[Start of Attachment]
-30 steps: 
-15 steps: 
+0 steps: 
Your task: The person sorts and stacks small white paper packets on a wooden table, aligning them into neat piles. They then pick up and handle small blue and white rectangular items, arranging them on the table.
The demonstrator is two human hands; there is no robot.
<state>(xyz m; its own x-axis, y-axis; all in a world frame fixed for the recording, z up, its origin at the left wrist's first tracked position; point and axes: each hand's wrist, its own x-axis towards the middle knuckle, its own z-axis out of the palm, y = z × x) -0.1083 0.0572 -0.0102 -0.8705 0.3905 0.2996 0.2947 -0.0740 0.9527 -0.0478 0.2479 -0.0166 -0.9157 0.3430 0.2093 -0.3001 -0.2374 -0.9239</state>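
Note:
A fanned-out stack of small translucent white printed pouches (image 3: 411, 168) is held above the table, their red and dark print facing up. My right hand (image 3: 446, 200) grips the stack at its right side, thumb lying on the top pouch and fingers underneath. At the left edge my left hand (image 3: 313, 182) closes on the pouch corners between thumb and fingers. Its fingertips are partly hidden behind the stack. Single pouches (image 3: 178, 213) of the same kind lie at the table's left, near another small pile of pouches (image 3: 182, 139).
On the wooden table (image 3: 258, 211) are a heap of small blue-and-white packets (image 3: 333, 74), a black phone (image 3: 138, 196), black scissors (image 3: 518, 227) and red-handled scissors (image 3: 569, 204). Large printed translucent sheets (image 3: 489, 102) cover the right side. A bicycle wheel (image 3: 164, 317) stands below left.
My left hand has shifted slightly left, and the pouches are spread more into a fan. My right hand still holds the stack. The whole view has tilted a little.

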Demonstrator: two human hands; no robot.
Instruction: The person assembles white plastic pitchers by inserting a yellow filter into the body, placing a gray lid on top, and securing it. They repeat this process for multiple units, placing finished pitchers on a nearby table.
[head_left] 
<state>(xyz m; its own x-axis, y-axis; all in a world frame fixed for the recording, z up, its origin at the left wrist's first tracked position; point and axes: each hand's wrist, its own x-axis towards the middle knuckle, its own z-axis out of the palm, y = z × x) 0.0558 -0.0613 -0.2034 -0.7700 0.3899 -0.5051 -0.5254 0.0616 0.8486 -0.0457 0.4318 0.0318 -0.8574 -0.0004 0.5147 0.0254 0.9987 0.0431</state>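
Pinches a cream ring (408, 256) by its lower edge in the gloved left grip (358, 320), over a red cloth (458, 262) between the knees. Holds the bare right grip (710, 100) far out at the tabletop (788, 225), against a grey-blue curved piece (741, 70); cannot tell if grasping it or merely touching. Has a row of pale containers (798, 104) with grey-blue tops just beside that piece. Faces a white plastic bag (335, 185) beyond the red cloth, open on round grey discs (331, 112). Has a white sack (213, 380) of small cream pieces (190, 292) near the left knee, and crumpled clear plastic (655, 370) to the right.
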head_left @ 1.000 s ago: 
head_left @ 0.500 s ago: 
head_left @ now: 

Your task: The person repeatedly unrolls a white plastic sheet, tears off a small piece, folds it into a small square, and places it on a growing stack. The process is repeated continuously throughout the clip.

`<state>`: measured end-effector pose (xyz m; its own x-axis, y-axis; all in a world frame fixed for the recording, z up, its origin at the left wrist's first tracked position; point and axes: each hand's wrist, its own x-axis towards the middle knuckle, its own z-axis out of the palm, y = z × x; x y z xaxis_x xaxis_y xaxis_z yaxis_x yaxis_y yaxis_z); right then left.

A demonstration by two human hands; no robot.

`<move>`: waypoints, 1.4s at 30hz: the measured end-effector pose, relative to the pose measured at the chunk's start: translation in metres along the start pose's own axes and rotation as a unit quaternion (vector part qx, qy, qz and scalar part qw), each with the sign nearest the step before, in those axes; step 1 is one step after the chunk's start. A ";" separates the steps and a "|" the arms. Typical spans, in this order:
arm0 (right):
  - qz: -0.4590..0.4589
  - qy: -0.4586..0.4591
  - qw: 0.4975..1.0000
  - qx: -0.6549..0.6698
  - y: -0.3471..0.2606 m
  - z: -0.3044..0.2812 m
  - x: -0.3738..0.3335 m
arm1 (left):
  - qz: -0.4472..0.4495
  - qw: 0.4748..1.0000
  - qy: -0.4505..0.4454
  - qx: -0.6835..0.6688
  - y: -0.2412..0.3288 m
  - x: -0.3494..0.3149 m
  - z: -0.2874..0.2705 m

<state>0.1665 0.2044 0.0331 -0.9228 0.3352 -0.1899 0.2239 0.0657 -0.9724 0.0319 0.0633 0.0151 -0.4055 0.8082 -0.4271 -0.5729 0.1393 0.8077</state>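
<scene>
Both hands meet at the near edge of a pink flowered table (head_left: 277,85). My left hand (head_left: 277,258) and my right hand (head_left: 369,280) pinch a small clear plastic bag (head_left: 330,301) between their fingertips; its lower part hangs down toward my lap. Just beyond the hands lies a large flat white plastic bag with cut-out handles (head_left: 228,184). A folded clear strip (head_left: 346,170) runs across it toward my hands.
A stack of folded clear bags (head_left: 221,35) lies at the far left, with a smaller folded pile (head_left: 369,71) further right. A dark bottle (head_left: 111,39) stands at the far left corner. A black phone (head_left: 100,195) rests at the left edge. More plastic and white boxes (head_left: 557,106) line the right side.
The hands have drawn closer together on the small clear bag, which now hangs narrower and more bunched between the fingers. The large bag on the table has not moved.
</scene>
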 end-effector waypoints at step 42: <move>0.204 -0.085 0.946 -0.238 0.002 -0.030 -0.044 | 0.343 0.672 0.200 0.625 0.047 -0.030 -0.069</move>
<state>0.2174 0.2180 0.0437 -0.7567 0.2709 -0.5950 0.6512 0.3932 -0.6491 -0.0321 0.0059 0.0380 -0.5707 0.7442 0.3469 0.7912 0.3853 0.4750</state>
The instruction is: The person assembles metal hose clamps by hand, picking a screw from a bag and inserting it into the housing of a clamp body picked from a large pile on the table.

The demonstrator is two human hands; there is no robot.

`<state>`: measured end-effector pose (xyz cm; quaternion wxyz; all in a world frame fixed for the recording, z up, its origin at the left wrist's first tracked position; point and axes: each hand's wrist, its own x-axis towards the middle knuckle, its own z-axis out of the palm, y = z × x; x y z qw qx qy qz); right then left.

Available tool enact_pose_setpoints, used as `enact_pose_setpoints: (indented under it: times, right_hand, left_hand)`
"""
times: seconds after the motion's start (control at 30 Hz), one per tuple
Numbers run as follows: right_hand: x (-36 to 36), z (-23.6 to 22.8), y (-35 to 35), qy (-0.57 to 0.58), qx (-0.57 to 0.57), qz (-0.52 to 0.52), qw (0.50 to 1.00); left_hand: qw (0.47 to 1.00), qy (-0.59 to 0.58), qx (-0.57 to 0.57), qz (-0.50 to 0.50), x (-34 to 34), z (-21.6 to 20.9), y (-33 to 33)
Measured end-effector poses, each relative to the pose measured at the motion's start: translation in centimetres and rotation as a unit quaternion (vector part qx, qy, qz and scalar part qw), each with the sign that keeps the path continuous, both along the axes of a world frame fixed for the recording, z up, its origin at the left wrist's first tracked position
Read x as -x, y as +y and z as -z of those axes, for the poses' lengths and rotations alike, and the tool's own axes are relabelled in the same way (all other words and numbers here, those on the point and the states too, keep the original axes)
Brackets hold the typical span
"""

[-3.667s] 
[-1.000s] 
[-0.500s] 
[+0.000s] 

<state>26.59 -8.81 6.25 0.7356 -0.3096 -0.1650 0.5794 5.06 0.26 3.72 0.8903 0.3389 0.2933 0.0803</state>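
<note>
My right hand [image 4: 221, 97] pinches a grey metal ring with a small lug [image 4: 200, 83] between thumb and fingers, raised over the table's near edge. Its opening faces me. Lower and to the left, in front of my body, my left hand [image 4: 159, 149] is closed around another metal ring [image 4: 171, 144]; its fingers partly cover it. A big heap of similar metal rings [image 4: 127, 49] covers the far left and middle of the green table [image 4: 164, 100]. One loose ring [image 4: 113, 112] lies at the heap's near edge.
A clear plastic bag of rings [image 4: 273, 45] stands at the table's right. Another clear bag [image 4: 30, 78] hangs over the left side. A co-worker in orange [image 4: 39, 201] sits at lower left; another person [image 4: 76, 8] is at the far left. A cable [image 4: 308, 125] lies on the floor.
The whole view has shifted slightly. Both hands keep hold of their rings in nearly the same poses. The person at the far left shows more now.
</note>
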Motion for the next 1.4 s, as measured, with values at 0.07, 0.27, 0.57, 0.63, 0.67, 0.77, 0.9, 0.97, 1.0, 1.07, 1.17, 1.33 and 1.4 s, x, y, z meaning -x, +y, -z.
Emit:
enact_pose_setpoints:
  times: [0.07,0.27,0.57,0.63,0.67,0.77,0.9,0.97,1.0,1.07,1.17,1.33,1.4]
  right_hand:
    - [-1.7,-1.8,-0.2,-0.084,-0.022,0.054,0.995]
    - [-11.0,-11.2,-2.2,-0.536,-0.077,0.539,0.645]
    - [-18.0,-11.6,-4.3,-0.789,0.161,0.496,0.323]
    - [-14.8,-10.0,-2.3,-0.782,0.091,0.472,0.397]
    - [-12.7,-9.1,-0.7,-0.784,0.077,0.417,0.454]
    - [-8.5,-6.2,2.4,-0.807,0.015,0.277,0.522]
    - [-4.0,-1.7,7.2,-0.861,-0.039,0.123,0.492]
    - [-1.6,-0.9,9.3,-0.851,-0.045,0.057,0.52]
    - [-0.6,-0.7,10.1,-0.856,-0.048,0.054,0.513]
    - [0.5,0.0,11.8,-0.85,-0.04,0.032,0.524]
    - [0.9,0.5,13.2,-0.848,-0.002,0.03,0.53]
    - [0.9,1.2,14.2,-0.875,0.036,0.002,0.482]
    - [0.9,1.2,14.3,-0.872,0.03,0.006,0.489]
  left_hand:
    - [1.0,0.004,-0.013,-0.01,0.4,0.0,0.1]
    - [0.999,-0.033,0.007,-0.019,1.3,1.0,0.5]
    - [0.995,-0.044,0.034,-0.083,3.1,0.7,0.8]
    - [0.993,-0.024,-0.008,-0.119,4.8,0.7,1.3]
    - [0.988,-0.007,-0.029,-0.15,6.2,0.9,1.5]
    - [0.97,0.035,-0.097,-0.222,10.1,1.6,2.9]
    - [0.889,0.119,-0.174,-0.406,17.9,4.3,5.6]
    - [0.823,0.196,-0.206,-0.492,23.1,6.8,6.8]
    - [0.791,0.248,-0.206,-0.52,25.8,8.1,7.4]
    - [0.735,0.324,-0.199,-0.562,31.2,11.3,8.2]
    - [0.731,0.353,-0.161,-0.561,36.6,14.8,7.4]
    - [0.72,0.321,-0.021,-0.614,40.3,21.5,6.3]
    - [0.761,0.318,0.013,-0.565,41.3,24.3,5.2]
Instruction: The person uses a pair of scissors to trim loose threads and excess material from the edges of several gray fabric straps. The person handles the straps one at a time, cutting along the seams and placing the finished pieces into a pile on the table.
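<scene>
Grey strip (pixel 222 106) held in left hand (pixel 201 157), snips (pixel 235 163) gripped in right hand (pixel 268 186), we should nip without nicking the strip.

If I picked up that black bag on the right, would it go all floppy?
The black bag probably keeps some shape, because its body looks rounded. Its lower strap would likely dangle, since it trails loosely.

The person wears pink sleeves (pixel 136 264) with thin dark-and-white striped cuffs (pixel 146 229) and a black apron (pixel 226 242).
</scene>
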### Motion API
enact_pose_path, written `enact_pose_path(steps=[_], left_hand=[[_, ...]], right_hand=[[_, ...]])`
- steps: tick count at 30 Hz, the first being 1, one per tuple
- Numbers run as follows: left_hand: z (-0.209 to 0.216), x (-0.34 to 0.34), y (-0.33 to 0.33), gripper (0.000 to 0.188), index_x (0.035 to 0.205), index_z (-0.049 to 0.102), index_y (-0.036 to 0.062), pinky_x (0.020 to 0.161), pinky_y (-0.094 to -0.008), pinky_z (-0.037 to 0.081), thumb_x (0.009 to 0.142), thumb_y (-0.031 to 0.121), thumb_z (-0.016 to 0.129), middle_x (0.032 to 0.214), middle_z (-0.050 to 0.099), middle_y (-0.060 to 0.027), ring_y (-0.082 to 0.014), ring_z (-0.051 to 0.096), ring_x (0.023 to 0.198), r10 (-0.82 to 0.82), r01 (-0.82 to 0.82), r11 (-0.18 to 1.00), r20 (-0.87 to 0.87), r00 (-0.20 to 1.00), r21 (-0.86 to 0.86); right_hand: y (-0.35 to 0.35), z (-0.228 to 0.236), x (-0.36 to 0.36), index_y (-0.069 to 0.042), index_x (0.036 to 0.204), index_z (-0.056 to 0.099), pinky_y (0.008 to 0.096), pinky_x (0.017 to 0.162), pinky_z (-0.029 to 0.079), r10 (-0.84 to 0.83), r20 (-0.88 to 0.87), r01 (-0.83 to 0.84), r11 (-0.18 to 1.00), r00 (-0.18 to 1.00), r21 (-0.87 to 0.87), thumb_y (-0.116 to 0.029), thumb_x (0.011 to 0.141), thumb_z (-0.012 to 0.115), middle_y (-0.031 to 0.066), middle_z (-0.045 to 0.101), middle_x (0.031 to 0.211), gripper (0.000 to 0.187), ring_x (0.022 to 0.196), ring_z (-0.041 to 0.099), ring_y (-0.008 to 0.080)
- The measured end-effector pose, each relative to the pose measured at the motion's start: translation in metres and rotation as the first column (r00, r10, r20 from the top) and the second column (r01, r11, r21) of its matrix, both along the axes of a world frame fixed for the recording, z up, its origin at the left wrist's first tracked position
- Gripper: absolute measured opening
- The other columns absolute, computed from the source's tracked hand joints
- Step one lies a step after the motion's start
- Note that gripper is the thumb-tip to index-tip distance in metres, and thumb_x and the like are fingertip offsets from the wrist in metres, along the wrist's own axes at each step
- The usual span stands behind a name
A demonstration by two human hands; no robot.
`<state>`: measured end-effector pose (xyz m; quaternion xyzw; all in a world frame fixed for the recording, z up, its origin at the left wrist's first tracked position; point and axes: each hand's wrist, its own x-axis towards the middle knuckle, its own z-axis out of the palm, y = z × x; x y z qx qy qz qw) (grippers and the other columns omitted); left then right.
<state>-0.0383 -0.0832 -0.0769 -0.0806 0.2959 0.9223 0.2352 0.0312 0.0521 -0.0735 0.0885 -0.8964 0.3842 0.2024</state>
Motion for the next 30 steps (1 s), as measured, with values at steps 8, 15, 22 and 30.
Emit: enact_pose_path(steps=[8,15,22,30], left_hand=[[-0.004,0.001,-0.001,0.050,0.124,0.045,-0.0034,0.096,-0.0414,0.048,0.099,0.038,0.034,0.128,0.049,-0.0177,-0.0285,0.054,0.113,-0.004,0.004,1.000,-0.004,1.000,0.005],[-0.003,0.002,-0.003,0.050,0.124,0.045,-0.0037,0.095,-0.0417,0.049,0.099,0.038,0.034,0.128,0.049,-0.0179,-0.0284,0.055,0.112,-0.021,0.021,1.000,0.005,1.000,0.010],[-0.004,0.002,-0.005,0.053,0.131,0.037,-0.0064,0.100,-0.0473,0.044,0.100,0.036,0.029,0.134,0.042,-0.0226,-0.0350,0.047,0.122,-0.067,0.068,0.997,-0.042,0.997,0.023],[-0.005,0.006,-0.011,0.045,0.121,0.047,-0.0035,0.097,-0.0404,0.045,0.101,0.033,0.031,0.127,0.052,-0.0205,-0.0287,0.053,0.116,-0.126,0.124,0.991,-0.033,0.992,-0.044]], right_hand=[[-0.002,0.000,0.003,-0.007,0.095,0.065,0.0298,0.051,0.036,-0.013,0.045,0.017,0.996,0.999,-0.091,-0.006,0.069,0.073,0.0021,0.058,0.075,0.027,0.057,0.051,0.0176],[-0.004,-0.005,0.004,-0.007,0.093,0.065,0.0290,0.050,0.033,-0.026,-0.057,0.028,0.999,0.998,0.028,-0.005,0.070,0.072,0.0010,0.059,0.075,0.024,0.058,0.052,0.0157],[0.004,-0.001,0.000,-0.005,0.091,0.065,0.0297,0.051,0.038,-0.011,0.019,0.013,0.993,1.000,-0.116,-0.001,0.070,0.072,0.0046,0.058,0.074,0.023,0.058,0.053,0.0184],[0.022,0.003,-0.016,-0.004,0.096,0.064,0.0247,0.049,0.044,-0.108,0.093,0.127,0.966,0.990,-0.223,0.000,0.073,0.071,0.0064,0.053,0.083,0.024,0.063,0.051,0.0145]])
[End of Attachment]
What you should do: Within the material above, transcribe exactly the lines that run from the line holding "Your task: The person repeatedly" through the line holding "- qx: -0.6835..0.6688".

Exercise result:
Your task: The person repeatedly unrolls a white plastic sheet, tears off a small piece, folds it into a small square, and places it on a growing stack. The process is repeated continuously throughout the clip.

`<state>`: measured end-effector pose (xyz m; its own x-axis, y-axis; all in a world frame fixed for the recording, z up, its origin at the left wrist's first tracked position; point and axes: each hand's wrist, its own x-axis towards the middle knuckle, its own z-axis out of the palm, y = z × x; x y z xaxis_x xaxis_y xaxis_z yaxis_x yaxis_y yaxis_z); right then left.

A demonstration by two human hands; no robot.

`<move>`: waypoints, 1.4s at 30hz: the measured end-effector pose, relative to the pose measured at the chunk's start: translation in metres along the start pose's own axes and rotation as a unit quaternion (vector part qx, qy, qz and scalar part qw), each with the sign nearest the step before, in those axes; step 1 is one step after the chunk's start. A ";" separates the steps and a "|" the arms. Typical spans, in this order:
arm0 (right):
  - qz: -0.4590..0.4589
  - qy: -0.4586..0.4591
  - qw: 0.4975..1.0000
  - qx: -0.6549..0.6698
  - y: -0.3471..0.2606 m
  - z: -0.3044..0.2812 m
  - x: -0.3738..0.3335 m
arm1 (left):
  - qz: -0.4472..0.4495
  - qw: 0.4748..1.0000
  - qy: -0.4505..0.4454
  - qx: -0.6835..0.6688

There is nothing further to the answer.